### The data
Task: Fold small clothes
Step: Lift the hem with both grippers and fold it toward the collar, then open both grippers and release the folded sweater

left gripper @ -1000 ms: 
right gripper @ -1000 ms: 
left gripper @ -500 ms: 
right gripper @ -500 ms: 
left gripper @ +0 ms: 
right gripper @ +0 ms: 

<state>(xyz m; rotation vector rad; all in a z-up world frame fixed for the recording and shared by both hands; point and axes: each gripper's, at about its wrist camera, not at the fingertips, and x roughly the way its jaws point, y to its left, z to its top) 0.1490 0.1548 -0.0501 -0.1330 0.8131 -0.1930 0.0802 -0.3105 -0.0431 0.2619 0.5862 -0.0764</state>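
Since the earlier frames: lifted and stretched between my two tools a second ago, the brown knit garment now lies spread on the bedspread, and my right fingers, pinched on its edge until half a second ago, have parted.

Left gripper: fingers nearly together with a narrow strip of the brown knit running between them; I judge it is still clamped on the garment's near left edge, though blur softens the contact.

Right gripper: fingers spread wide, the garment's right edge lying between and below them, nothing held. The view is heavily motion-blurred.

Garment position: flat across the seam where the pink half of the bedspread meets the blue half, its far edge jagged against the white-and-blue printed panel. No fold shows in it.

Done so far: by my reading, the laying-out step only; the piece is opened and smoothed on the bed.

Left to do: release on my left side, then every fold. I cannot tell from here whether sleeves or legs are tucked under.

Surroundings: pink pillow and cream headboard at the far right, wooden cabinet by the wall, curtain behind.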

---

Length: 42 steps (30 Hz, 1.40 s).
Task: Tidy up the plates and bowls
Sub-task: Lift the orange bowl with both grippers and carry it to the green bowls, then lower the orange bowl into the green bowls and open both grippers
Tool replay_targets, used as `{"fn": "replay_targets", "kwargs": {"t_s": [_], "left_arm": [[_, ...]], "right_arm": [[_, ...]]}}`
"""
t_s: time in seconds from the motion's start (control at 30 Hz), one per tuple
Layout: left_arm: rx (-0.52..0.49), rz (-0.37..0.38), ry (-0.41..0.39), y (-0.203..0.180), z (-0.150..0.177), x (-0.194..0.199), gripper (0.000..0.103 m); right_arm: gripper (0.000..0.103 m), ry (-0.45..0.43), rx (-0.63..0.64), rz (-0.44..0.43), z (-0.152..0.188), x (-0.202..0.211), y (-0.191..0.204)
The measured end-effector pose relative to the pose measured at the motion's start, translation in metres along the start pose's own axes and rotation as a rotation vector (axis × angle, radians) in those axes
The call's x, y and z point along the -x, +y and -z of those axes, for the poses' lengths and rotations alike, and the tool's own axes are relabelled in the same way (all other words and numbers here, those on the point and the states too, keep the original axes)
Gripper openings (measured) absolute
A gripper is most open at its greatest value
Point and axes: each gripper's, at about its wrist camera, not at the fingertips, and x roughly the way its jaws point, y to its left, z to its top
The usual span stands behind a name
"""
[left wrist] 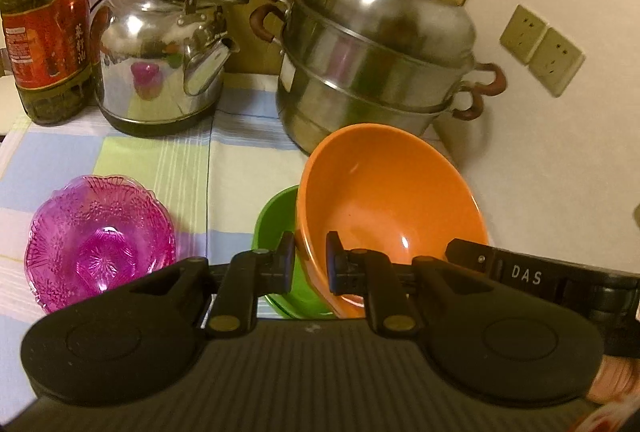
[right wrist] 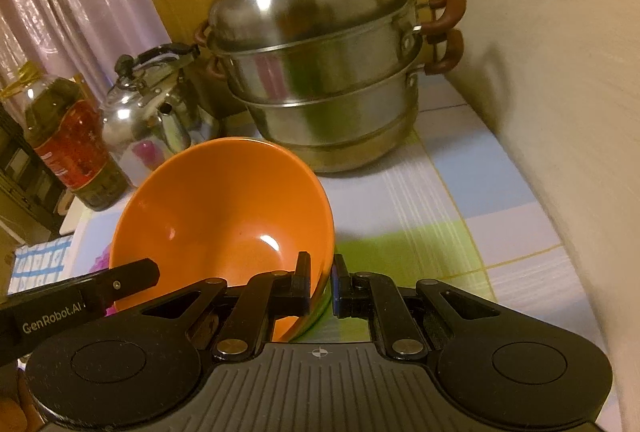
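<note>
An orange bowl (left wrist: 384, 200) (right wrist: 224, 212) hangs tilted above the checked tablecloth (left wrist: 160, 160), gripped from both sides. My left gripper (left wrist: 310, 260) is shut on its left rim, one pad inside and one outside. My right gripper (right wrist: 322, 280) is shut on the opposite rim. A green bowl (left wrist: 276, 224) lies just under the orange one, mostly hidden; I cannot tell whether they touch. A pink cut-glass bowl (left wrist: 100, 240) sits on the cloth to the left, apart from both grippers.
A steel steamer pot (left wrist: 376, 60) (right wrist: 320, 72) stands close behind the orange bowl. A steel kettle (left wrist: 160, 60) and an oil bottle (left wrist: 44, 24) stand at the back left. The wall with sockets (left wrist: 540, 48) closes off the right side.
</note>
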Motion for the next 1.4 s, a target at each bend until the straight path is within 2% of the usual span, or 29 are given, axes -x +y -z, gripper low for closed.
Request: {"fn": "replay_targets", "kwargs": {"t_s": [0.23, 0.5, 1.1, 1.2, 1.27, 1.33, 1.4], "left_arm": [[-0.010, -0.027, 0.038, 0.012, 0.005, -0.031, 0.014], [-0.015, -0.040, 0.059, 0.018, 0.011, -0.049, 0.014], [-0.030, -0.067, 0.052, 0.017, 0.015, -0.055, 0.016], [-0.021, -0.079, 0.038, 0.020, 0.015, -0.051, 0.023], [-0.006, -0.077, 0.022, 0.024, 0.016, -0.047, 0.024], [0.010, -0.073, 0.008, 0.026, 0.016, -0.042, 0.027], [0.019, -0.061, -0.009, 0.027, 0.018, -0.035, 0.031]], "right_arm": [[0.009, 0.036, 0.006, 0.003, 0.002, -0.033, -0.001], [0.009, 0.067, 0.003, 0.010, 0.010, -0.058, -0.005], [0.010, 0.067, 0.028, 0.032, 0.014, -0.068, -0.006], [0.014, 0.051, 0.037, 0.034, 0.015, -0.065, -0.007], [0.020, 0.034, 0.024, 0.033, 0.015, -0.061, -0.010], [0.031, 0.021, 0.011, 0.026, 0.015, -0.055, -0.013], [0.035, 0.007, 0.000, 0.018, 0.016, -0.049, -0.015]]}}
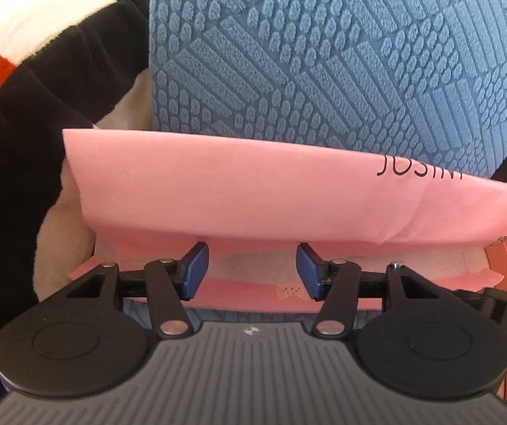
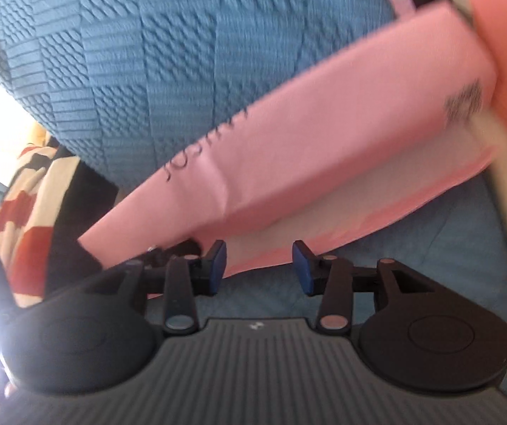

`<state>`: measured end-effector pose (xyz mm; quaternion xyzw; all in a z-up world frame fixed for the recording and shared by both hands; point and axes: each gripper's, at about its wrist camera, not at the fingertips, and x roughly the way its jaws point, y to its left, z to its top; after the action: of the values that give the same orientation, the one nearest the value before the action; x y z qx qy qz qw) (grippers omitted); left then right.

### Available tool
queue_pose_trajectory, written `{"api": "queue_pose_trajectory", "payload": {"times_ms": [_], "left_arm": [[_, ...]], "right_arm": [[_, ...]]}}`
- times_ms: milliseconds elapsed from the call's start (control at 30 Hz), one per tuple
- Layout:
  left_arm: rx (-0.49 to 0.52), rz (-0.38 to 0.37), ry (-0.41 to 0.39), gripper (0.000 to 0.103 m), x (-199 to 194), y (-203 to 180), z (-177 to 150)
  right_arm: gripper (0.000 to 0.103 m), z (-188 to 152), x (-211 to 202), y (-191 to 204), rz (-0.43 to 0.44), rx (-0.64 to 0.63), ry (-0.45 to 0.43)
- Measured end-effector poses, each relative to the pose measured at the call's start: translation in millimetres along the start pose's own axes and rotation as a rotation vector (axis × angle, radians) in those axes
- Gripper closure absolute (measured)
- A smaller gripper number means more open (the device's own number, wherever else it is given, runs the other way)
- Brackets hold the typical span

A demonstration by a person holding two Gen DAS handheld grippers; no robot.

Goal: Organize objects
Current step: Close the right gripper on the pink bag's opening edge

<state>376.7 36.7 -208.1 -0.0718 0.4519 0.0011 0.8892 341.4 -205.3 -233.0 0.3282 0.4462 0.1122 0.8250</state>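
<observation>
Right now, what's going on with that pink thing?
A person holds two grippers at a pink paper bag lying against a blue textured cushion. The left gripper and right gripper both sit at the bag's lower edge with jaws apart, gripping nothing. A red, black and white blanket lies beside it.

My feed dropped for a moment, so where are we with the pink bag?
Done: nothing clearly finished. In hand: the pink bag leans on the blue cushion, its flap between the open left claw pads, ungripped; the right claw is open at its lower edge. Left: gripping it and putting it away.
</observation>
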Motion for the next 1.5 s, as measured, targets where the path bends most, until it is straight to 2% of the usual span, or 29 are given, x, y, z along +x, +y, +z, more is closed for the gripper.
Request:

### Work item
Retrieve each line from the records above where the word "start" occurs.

### Solution to this problem
t_s: time in seconds from the motion's start (control at 30 Hz), one per tuple
The measured end-effector pose relative to the pose measured at the motion's start, translation in metres along the start pose's own axes and rotation as a rotation vector (axis × angle, radians) in those axes
- times_ms: milliseconds elapsed from the call's start (control at 30 Hz), one per tuple
- Measured end-effector poses, each relative to the pose measured at the call's start: translation in millimetres along the start pose's own axes and rotation as a rotation vector (axis × angle, radians) in those axes

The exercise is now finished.